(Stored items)

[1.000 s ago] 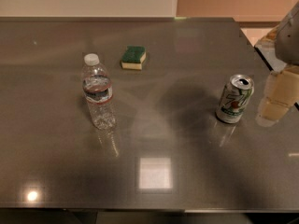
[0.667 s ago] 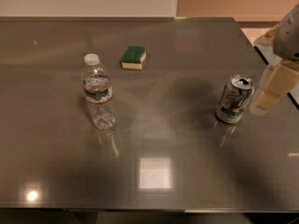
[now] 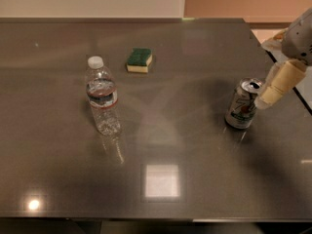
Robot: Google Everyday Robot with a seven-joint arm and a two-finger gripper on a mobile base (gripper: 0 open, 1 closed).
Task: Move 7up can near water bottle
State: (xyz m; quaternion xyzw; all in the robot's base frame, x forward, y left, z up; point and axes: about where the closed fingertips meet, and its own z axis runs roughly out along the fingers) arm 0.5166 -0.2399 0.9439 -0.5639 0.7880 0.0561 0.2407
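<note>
The 7up can (image 3: 241,105) stands upright on the dark table (image 3: 195,145), right of the middle, with its silver top showing. The water bottle (image 3: 102,97) stands upright on the left half of the table, well apart from the can. My gripper (image 3: 266,99) comes in from the right edge, cream coloured and slanted down to the left. Its tip is right at the can's upper right side, beside the rim. I cannot tell whether it touches the can.
A green and yellow sponge (image 3: 139,60) lies behind the bottle, towards the back of the table. The table's right edge (image 3: 287,77) runs just behind the gripper. Lamp reflections show on the front of the tabletop.
My gripper has moved left and a little up, from beside the can to right against its upper right side. The can, bottle and sponge have not moved.
</note>
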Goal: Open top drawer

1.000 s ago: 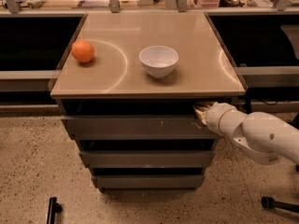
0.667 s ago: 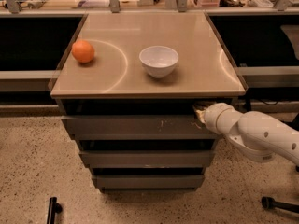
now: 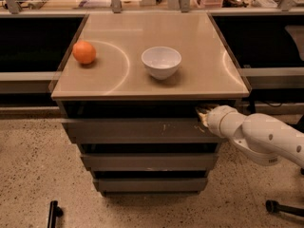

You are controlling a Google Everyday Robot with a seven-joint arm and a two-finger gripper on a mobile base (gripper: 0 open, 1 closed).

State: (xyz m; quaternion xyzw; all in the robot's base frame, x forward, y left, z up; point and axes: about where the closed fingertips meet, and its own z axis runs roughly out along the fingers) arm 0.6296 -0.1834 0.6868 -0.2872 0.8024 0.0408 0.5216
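Camera view of a beige, square-topped bench (image 3: 204, 56) carrying a round orange fruit (image 3: 84, 52) near its left edge and a white ceramic bowl (image 3: 161, 62) at its centre. Directly beneath the bench's front edge sits the wide, flat grey, handleless top drawer (image 3: 128, 129), marked with whitish scratches right of centre, above two narrower grey drawer fronts (image 3: 147, 161). The white robot arm's hand (image 3: 203, 116) rests under the front right corner, in the dark gap over the drawer's upper lip; whether it is wide or narrow cannot be told. With no handle, that lip is probably the only purchase. The rigid, smooth panel should slide on runners with modest resistance, though a hold so far off-centre may skew and bind it.
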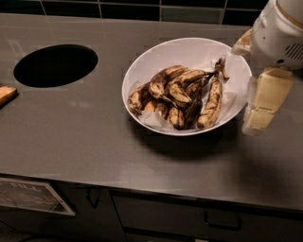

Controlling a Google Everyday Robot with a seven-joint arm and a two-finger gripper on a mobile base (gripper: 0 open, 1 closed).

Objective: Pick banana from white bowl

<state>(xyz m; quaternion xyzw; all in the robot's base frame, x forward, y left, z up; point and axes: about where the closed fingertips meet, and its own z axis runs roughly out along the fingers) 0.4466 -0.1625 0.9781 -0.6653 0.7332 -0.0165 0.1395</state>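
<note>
A dark grey desk (94,142) with a round black hole (56,65) runs beneath black wall tiles (118,9). Below are drawers (161,212) with dark handles (222,223) and what may be a label (31,196). The tool (259,118) hangs at the right edge.
</note>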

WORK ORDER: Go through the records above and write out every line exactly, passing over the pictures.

OUTPUT:
[1.000 s ago] 
[0.667 s ago] 
[now] 
Robot: Google Everyday Robot with a seven-joint arm and a two-finger gripper on a mobile base (gripper: 0 open, 1 closed).
Task: Move 7up can near water bottle
State: (xyz m; quaternion xyzw; all in the robot's base frame, x forward, y left, z up; point and axes: about where the closed fingertips meet, and its own z axis runs roughly out along the fingers) arm 0.5166 -0.2399 0.9439 -0.5639 0.7880 0.0561 0.2407
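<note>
The 7up can (image 3: 241,105) stands upright on the dark table (image 3: 195,145), right of the middle, with its silver top showing. The water bottle (image 3: 102,97) stands upright on the left half of the table, well apart from the can. My gripper (image 3: 266,99) comes in from the right edge, cream coloured and slanted down to the left. Its tip is right at the can's upper right side, beside the rim. I cannot tell whether it touches the can.
A green and yellow sponge (image 3: 139,60) lies behind the bottle, towards the back of the table. The table's right edge (image 3: 287,77) runs just behind the gripper. Lamp reflections show on the front of the tabletop.
My gripper has moved left and a little up, from beside the can to right against its upper right side. The can, bottle and sponge have not moved.
</note>
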Goal: Open top drawer

1.000 s ago: 
0.667 s ago: 
now: 

You are controlling a Google Everyday Robot with a seven-joint arm and a two-finger gripper on a mobile base (gripper: 0 open, 1 closed).

State: (xyz m; quaternion xyzw; all in the robot's base frame, x forward, y left, z up; point and axes: about where the closed fingertips meet, and its own z axis runs roughly out along the fingers) arm 0.6296 -0.1834 0.6868 -0.2872 0.8024 0.0408 0.5216
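Camera view of a beige, square-topped bench (image 3: 204, 56) carrying a round orange fruit (image 3: 84, 52) near its left edge and a white ceramic bowl (image 3: 161, 62) at its centre. Directly beneath the bench's front edge sits the wide, flat grey, handleless top drawer (image 3: 128, 129), marked with whitish scratches right of centre, above two narrower grey drawer fronts (image 3: 147, 161). The white robot arm's hand (image 3: 203, 116) rests under the front right corner, in the dark gap over the drawer's upper lip; whether it is wide or narrow cannot be told. With no handle, that lip is probably the only purchase. The rigid, smooth panel should slide on runners with modest resistance, though a hold so far off-centre may skew and bind it.
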
Controlling a Google Everyday Robot with a seven-joint arm and a two-finger gripper on a mobile base (gripper: 0 open, 1 closed).

Objective: Pick banana from white bowl

<state>(xyz m; quaternion xyzw; all in the robot's base frame, x forward, y left, z up; point and axes: about where the closed fingertips meet, and its own z axis runs roughly out along the fingers) 0.4466 -0.1625 0.9781 -0.6653 0.7332 -0.0165 0.1395</state>
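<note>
A dark grey desk (94,142) with a round black hole (56,65) runs beneath black wall tiles (118,9). Below are drawers (161,212) with dark handles (222,223) and what may be a label (31,196). The tool (259,118) hangs at the right edge.
</note>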

What was asked for in the exercise is now done.